Several weeks back, I traveled to Las Vegas for the first time. Not a real prince of the nightlife, I had never had the urge to go. For me, vacation is all about beaches, national parks, and Civil War battlefields. My wife, however, had always wanted to go to Vegas. So, it is that I relented, and off we went. We stayed at Caesars Palace Hotel & Casino. While, I am certainly not one for the after hours glitz of such an active city (though I grew up in NY), there was much to like about that particular resort, between the pools and the casino itself.
One thing did bother me though. As an adolescent, I had always been a fan of Evel Knievel. I asked around. The bellhops, the taxi drivers, the front desk. I wanted to know where exactly Knievel has made the famous jump where he broke over 40 bones upon his missed landing. Nobody knew what I was talking about, and the property is so much more built up since 1967, it's hard to picture just from the grainy YouTube video.
Such A Deal
This (Monday) morning, Eldorado Resorts confirmed that news. The firm had agreed to acquire the larger Caesars Entertainment in a stock and cash transaction that does come with some hair on it. ERI will purchase each of CZR's outstanding shares for $8.40 in cash plus 0.0899 share of ERI stock. Eldorado will in addition, assume $8.8 billion worth of Caesars' debt. After all of that, ERI shareholders will control 51% of the new firm, while CZR shareholders 49%.
As part of this deal, Eldorado will turn and sell the land and real estate associated assets of three Harrah's resort hotels (Atlantic City, Laughlin, and New Orleans) to Vici Properties (VICI) . VICI will then modify existing lease agreements with Caesars. Between the sales and these lease modifications, the VICI side of the deal produces about $3.2 billion in cash that will in turn be used to help fund the merger between ERI and CZR.
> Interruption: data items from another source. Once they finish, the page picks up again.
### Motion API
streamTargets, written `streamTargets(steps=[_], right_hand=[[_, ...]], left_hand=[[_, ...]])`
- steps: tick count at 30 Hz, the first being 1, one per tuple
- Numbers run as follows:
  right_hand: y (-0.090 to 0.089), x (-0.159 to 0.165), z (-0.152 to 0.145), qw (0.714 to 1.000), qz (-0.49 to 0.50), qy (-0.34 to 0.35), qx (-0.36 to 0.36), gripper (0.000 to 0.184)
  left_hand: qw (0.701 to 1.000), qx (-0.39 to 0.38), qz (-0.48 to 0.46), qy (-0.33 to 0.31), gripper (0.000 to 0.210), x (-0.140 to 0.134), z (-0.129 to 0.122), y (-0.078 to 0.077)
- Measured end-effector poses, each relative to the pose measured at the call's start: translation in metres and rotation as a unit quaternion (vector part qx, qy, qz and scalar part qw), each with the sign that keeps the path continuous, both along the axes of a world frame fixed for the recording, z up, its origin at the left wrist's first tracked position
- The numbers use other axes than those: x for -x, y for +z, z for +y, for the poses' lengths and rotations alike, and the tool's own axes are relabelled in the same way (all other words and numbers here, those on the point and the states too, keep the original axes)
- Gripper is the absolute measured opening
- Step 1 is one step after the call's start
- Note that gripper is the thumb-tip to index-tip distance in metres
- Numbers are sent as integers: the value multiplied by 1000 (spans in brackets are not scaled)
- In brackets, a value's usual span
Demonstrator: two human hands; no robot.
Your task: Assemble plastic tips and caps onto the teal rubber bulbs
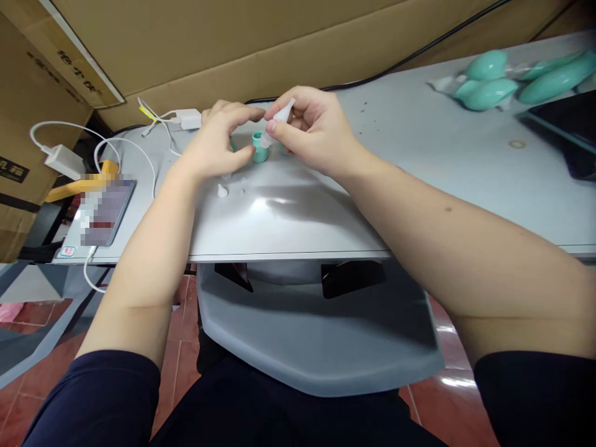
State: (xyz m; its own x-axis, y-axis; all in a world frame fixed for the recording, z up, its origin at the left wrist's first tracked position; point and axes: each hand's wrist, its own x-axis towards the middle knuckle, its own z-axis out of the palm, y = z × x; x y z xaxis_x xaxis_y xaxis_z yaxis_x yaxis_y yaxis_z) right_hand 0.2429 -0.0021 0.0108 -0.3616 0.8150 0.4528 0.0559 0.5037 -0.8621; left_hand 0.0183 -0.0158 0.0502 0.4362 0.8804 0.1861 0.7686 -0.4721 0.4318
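My right hand (310, 130) pinches a small white squeeze tube (283, 113), tilted, with its clear end pointing down and left. That end is close to the rim of a small teal cylinder (260, 152), which stands upright on the table; I cannot tell whether they touch. My left hand (221, 136) is to the left of the cylinder, thumb and fingers apart, the thumb tip close beside it. A bit of another teal piece shows behind each hand, mostly hidden. A little white pointed cap (222, 191) lies in front of my left hand.
Teal rounded parts (488, 84) lie at the back right, near a dark flat device (565, 127). On the left are a phone (109, 214), white chargers (65, 161) with cables, and a yellow object (77, 186). Cardboard (233, 37) walls the back. A grey open drawer or tray (321, 347) juts below the edge.
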Motion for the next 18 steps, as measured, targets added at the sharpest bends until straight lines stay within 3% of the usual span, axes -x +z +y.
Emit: streamTargets(steps=[9,14,18], right_hand=[[-4,0,1,997,47,52,-21,41],[-12,4,12,999,41,0,-29,41],[-16,2,14,995,0,-47,-93,33]], left_hand=[[998,20,-63,-3,37,-9,-17,4],[999,7,-33,30,34,-6,-16,4],[997,-34,-73,9,26,-3,-9,-6]])
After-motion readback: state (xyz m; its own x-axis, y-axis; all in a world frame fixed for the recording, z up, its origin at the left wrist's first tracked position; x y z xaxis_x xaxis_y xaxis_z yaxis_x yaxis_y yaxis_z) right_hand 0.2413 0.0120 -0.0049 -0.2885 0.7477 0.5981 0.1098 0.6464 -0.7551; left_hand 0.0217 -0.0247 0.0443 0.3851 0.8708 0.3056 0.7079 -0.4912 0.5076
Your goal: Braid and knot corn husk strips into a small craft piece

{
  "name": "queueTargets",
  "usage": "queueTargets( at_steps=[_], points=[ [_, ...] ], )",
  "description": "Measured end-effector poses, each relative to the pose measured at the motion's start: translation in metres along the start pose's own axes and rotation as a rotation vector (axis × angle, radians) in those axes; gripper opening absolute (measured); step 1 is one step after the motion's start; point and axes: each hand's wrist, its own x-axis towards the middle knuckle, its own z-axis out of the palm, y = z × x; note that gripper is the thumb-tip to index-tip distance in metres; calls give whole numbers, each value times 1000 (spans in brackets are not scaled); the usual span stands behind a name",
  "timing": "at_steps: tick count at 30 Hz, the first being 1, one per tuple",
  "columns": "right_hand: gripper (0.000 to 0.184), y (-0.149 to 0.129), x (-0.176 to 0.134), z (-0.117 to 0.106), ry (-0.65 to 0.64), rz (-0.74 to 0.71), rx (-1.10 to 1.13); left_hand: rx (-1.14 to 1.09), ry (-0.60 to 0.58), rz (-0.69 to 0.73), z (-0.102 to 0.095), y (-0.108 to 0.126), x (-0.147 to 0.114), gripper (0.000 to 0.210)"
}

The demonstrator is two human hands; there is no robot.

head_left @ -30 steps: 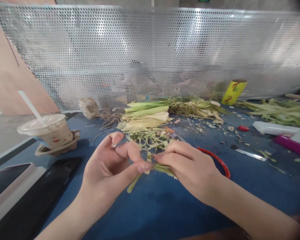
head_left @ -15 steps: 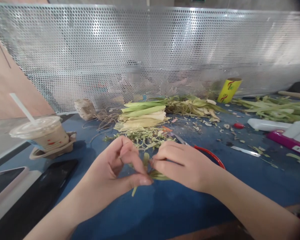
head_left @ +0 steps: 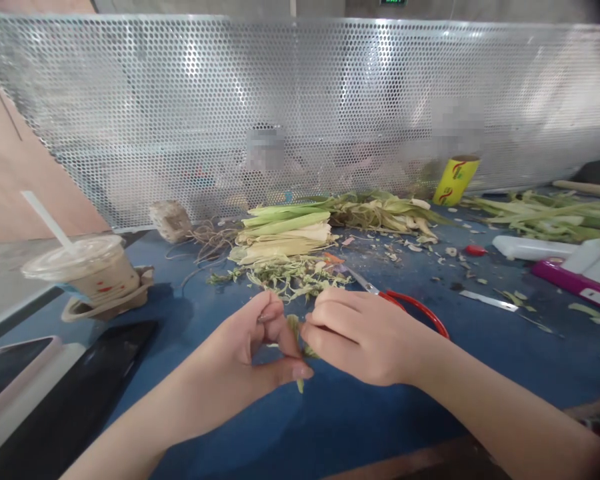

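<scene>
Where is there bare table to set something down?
Bare blue tabletop shows on the wearer's side of the left hand and right hand, and between the right forearm and white blade. A narrower strip separates the left hand from the black device. Crowded beyond the hands: husk stack, leafy trimmings, red-handled scissors.

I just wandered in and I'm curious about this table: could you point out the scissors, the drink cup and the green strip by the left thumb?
Scissors (head_left: 418,304): head view, on a red handle loop.
Drink cup (head_left: 97,277): head view, on its side wall.
Green strip (head_left: 301,386): head view, on its lower tip.
</scene>
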Motion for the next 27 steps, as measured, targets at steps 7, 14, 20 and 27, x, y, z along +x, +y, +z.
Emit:
queueTargets(
  at_steps=[7, 14, 20, 27],
  points=[
    [16, 7, 0, 3, 8, 302, 371, 56, 179, -24, -2, -1, 7, 26],
    [39, -2, 3, 19, 30, 896, 1233, 34, 485, 86, -2, -4, 14, 35],
    [25, -5, 8, 14, 6, 929, 1223, -35, 421, 83, 0, -12, 15, 37],
    [28, 3, 10, 17, 26, 907, 1085, -44, 302, 96, 3, -10, 14, 39]
  ],
)
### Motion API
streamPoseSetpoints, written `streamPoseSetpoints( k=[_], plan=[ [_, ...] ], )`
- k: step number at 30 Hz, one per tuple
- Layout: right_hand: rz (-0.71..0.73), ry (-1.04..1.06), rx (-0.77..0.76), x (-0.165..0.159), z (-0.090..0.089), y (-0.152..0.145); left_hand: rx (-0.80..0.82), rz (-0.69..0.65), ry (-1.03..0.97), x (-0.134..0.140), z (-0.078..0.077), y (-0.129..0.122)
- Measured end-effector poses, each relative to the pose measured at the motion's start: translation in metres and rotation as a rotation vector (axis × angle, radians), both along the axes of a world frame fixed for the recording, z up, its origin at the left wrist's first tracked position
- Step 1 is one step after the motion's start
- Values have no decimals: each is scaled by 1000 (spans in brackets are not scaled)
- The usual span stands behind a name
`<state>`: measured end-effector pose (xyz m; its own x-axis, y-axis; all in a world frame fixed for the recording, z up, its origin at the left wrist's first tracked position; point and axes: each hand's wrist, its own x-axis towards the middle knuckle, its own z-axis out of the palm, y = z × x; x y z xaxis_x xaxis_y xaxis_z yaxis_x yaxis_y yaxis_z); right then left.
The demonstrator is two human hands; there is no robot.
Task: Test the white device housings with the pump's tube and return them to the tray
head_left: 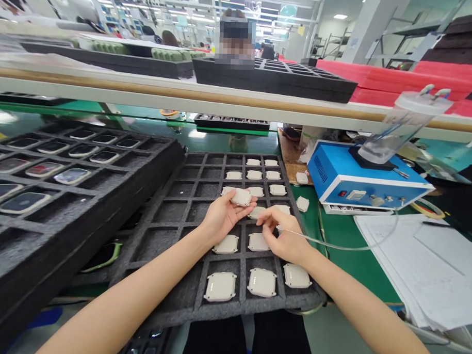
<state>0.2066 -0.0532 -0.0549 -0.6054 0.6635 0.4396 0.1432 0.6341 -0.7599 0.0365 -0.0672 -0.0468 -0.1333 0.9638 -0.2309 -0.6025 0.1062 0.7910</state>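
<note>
My left hand (226, 214) is closed on a white watch case (242, 197), pinched at its edge by the thumb above the foam tray (156, 241). Just to the right, my right hand (284, 233) has curled fingers around the end of a thin clear hose (334, 246); the tip is hidden by the fingers. Beneath the hands, the dark tray holds several more white cases in its right-hand columns, such as one white case (221, 286) at the near side and another white case (262, 282) beside it. Cells on the left have no cases.
On the left stands a stacked foam tray (84, 202) of dark-screened watch faces. At right sits a blue controller box (360, 176) with a clear cylinder (396, 131) on top. Papers (422, 266) lie at far right. A shelf edge (223, 99) crosses behind.
</note>
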Motion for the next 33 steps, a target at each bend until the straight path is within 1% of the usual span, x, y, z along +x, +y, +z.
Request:
streamPoseSetpoints(
  k=[1, 3, 5, 7, 10, 13, 15, 17, 20, 22, 24, 26, 28, 31, 33],
  plan=[
    [-59, -43, 40, -1, -1, 1, 7, 19, 51, -1, -1, 0],
    [-123, -98, 80, -2, -4, 3, 36, 55, 126, -1, -1, 1],
    [-129, -123, 94, -2, -7, 4, 67, 102, 166, -2, -1, 2],
    [-105, -140, 104, -3, -8, 5, 91, 166, 214, -3, 1, 5],
    [-97, -167, 78, -5, -7, 5, 90, 250, 303, -13, 8, 9],
    [-170, -154, 45, -4, -1, 8, 39, 248, 443, -32, 18, 7],
    [-205, -144, 58, -2, 7, 12, -4, 230, 579, -47, 23, 0],
    [-232, -167, 94, 1, 16, 18, -44, 214, 742, -61, 23, -11],
    [-263, -291, 152, 3, 29, 29, -98, 174, 1007, -76, 16, -29],
    [-204, -432, 163, 1, 34, 35, -122, 166, 1177, -81, 10, -40],
    [-110, -558, 158, -5, 33, 40, -140, 185, 1327, -82, 6, -49],
    [-49, -624, 157, -13, 30, 43, -150, 204, 1446, -81, 5, -55],
    [-22, -641, 148, -20, 26, 45, -144, 222, 1540, -78, 7, -58],
    [18, -662, 109, -26, 25, 51, -50, 228, 1642, -70, 15, -60],
    [50, -667, 79, -26, 27, 55, 79, 175, 1675, -60, 22, -58]
  ],
)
Caesars operates 50 casinos in 13 states and five countries. Eldorado, not a player in Las Vegas, operates roughly 25 properties. The merged company will retain the Caesars brand name, and will trade at the Nasdaq Market Site. There will be 11 seats on the new firm's board, six will come from the Eldorado side, five from Caesars.
The real victor, after all is said and done, might be activist investor Carl Icahn, who increased his stake in Caesars to 17.75% earlier this year, gaining control over three board seats, and had pushed for both a change in leadership as well as a sale or merger. Though Caesars is the larger firm by far, Eldorado is the one of the two that has been experiencing a far faster pace of earnings growth.
Do I Get Involved?
Honestly, I don't think there is any rush.
One easily sees the shares of Caesars breaking out of a saucer with handle pattern. That was, in my opinion, speculative buying ahead of the deal which had been rumored for a while. This ship has sailed.
If I am going to tie up money in this deal, it would be only at a significant discount, and only from the ERI side. The shares, as you can see, broke out that double bottom in late 2018 very nicely, and have traded in a range ever since. Upon this news, the shares have threatened to break below the lower bond of this range. My thought? Maybe a small entry at the 200 day SMA, which is right around the $45 level. It if holds, it's a trade, if not then we start looking at Fib levels for direction on where to add. Either way, the vacation was probably better than the stocks.